Problem to work on
Reproduce exactly the opening lines of the listing, stopping after the line that contains "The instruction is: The" and including it.

== Segment start ==

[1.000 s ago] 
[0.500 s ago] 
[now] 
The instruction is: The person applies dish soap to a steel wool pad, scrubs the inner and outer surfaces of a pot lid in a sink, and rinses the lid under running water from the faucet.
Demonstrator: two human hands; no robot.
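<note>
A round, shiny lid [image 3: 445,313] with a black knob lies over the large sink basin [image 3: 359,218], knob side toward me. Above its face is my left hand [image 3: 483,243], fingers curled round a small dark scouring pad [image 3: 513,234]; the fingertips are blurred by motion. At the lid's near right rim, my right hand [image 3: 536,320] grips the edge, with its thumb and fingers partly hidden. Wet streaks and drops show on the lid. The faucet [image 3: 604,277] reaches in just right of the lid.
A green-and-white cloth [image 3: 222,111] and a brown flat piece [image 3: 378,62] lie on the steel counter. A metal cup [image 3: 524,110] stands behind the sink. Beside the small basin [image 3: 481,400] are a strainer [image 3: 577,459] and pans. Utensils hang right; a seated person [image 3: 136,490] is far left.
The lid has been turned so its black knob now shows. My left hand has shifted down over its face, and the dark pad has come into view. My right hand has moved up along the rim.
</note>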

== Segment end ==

Response
[1.000 s ago] 
[0.500 s ago] 
[now] 
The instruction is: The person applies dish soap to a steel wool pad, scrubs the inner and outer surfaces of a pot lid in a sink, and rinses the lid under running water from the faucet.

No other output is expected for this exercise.